Submitted by on February 15, 2010 – 6:51 pmNo Comment

Folk/indie songstress Kathryn Williams returns with her new album The Quickening and it is a blinding affair.

Opening track 50 White Lines starts off sounding like Paranoid Android by Radiohead and even throughout the track with the robotic male backing vocal counting white lines, it sounds as though it could have come off OK Computer. Williams’ voice is sweet and delicate and there is an almost child-like quality to it, so no matter what she sings, it ends up sounding like a lullaby.

While the album is largely acoustic, Williams takes chances like on Just A Feeling where she makes a sitar sound like a folk instrument (!). The album was recorded at Bryn Derwen Studio in North Wales and tracks like Winter is Sharp shows the Celtic influence of her surroundings. Sounding like an addition to the Ninth Wave part of the Hounds of Love by Kate Bush with its fiddles and sparse arrangements, this, to me, is the stand out song of the album. No sooner have we got used to this, we are presented with Wanting and Waiting which lyrically is like Dido with talent. A kitchen sink tale of an urban girl and her longing for her lover, this is the most commercial song on the album by far.

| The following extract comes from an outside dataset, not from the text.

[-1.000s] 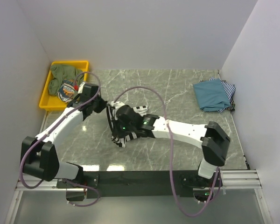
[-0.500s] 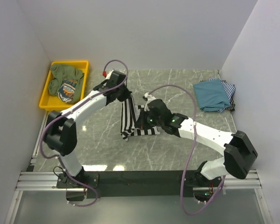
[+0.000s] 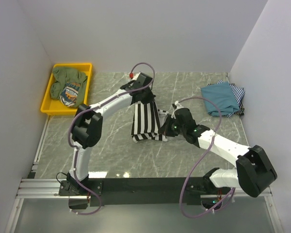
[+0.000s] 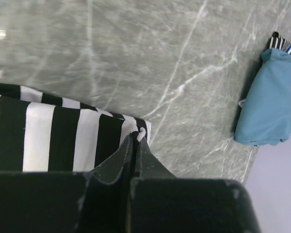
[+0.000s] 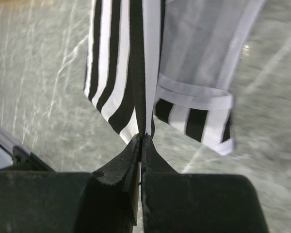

Williams wears her influences on her sleeve and on both Just Leave and Cream of the Crop, she is reminiscent of the likes of Janis Ian and Joni Mitchell. Cream of the Crop indeed sounds as though it has come from the 1970s, when American female folk singers were all the rage.

The Quickening could not be described as a jolly album, but I would not say it’s as sinister or dark as has been claimed. Nothing with William’s beautiful, wistful, confessional voice could ever been deemed sinister. She could sing ‘Fire’ by Arthur Brown and it would still sound seductive.

The nearest comparable album of the last five years would be White Chalk by PJ Harvey. A great album for those who are already Kathryn Williams fans and a superb introduction for those who have yet to be acquainted.